Capital One says US auto prices and 'forever loans' are no threat
Capital One, one of America's biggest auto lenders, says it isn't worried about record car prices or the spread of 84-month 'forever loans'. Executives argue tighter underwriting and a prime-heavy borrower mix keep loss rates within plan.

Capital One Auto Finance, the consumer-credit giant's car-loan unit, told investors it remains comfortable with the US used-vehicle market despite record sticker prices and the rapid spread of 84-month financing terms now nicknamed 'forever loans'. The lender said loss rates have stayed within plan even as monthly payments climb to fresh highs.
Chief executive Sanjiv Yajnik said strong wholesale used-car values, tighter underwriting since 2023 and a borrower mix tilted toward prime customers continue to cushion the portfolio.

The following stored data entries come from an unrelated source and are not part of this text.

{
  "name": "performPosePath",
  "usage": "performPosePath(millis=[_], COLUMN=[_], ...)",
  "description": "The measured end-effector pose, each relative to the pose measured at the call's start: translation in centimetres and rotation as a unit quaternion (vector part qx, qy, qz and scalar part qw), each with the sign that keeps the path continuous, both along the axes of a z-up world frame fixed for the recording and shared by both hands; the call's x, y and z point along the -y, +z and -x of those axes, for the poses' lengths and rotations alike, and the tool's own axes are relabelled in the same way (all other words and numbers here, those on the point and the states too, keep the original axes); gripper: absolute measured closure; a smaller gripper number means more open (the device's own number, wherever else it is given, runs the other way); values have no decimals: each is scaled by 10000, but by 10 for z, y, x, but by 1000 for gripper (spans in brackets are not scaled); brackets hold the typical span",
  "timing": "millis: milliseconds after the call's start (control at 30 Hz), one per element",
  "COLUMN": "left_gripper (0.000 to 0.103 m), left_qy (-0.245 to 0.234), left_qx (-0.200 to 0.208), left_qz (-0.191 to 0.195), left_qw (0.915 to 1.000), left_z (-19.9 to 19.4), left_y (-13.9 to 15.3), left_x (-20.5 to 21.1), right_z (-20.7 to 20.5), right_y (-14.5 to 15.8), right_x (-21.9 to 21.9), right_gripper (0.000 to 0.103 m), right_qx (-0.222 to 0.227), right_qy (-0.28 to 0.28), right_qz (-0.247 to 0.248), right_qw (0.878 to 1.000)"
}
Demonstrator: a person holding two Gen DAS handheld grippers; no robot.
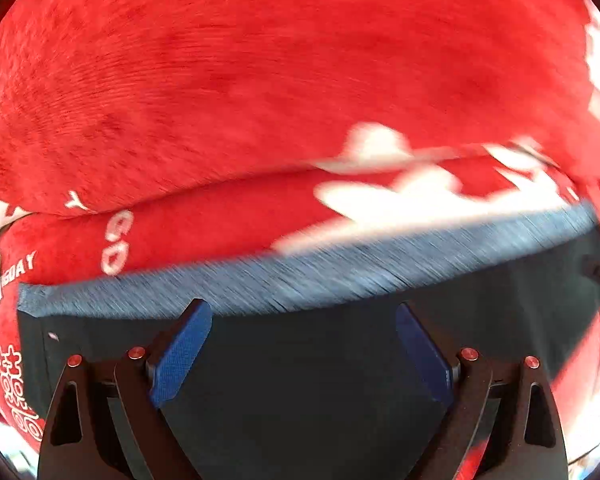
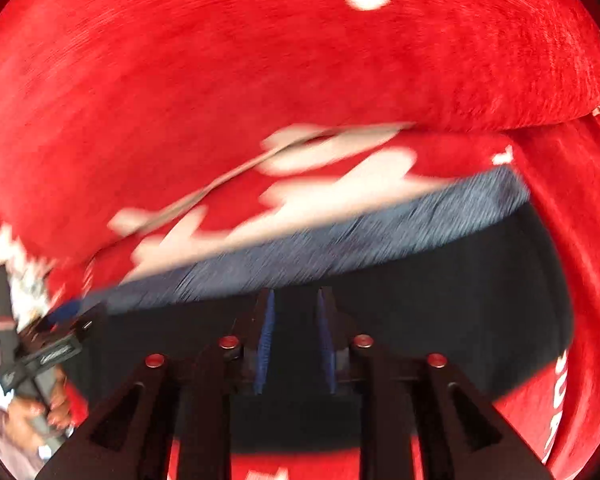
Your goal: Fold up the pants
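Observation:
Dark navy pants (image 1: 300, 360) with a blue-grey ribbed waistband (image 1: 300, 276) lie on a red cloth. My left gripper (image 1: 303, 320) is open, its blue pads wide apart just above the dark fabric near the waistband. In the right wrist view the same pants (image 2: 440, 292) and waistband (image 2: 320, 240) show. My right gripper (image 2: 294, 300) has its pads close together with a narrow gap over the fabric; I cannot tell if cloth is pinched. The view is motion-blurred.
A red plush cloth (image 1: 260, 80) with white lettering and patterns covers the whole surface, with a raised fold behind the waistband. The other handheld gripper and the person's hand (image 2: 32, 400) show at the left of the right wrist view.

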State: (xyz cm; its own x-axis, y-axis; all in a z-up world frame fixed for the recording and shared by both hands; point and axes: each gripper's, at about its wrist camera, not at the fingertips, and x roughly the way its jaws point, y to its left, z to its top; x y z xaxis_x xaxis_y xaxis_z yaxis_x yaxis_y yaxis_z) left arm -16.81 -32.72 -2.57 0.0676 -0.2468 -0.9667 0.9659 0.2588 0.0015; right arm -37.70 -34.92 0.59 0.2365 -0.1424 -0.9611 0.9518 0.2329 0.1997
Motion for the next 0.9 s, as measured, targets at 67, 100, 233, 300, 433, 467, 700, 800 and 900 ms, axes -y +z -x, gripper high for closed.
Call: performPosePath(millis=[67,100,233,300,433,467,700,800,900], left_gripper=[8,8,8,8,8,8,8,8,8], left_qy=[-267,-399,-496,-468,-541,-557,-403,-429,-508], left_qx=[-76,-120,-21,-53,182,263,128,118,315], left_qz=[-67,-150,-541,-420,-623,-635,-385,-404,-399], left_qw=[9996,9990,9973,9980,9964,9961,9984,9982,9974], left_z=[28,43,81,78,73,74,93,113,127], left_y=[-2,-7,-37,-37,-27,-23,-6,-14,-23], left_x=[-8,-12,-25,-27,-23,-21,2,12,9], right_z=[-7,-11,-9,0,42,54,163,187,185], right_y=[0,-4,-24,-21,-22,-20,-1,-10,-15], right_x=[-27,-44,-84,-91,-92,-93,-60,-40,-27], right_gripper=[78,78,79,79,75,75,66,66,75], right_qx=[114,84,-12,24,-218,-143,668,983,989], right_qy=[265,374,225,-31,-607,-794,-2853,-3258,-3341], right_qz=[-158,-251,-367,-439,-674,-661,-246,-246,-232], right_qw=[9995,9989,9991,9990,9956,9945,9558,9400,9370])
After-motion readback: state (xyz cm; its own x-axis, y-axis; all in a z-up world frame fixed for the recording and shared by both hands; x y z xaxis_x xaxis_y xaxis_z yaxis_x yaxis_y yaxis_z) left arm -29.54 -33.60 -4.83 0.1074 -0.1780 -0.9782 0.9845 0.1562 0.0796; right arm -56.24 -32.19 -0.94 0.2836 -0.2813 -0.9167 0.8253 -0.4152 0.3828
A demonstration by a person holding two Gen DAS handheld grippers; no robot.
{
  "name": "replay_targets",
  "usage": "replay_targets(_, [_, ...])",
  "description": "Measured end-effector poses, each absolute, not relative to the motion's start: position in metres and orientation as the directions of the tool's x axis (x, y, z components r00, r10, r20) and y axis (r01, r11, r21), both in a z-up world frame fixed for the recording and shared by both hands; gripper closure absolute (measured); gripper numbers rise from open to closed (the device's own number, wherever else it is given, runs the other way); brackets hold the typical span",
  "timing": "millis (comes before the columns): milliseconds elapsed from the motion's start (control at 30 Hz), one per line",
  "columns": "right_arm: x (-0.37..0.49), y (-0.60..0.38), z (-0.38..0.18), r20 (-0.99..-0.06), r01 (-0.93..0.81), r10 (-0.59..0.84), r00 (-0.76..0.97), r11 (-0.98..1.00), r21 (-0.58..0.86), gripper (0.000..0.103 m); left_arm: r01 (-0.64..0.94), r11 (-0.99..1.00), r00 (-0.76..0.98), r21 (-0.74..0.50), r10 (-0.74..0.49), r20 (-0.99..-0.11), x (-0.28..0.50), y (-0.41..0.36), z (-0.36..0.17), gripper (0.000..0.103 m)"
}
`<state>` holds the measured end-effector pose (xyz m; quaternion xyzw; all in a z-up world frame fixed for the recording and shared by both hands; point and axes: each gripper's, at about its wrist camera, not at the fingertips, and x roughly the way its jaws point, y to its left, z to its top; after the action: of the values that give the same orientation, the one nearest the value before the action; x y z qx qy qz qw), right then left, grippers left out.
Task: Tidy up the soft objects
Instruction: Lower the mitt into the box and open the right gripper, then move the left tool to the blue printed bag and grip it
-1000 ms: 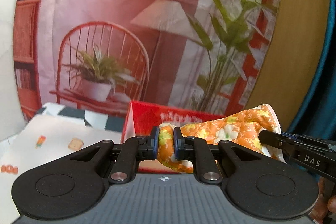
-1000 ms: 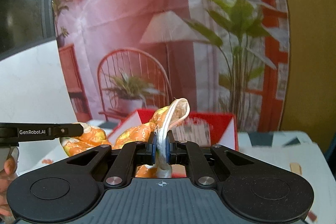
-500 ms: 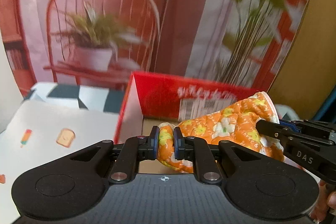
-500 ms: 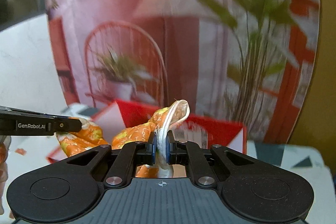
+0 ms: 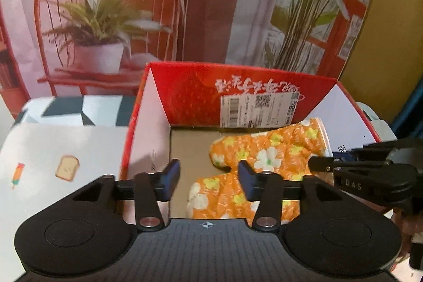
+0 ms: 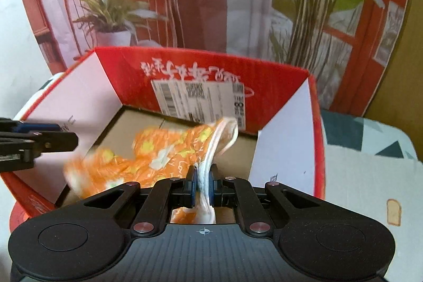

Capital One has been redirecting volume away from long-term subprime paper, where delinquencies remain elevated, and leaning on dealer relationships to retain higher-quality originations through a difficult cycle.
The comments come as the average new-vehicle price hovers near 49,000 dollars and roughly one in five US auto loans stretches beyond six years. Regulators and consumer groups warn that long terms can leave buyers underwater for most of the loan, but lenders insist borrower behavior has held even as the Federal Reserve keeps rates elevated.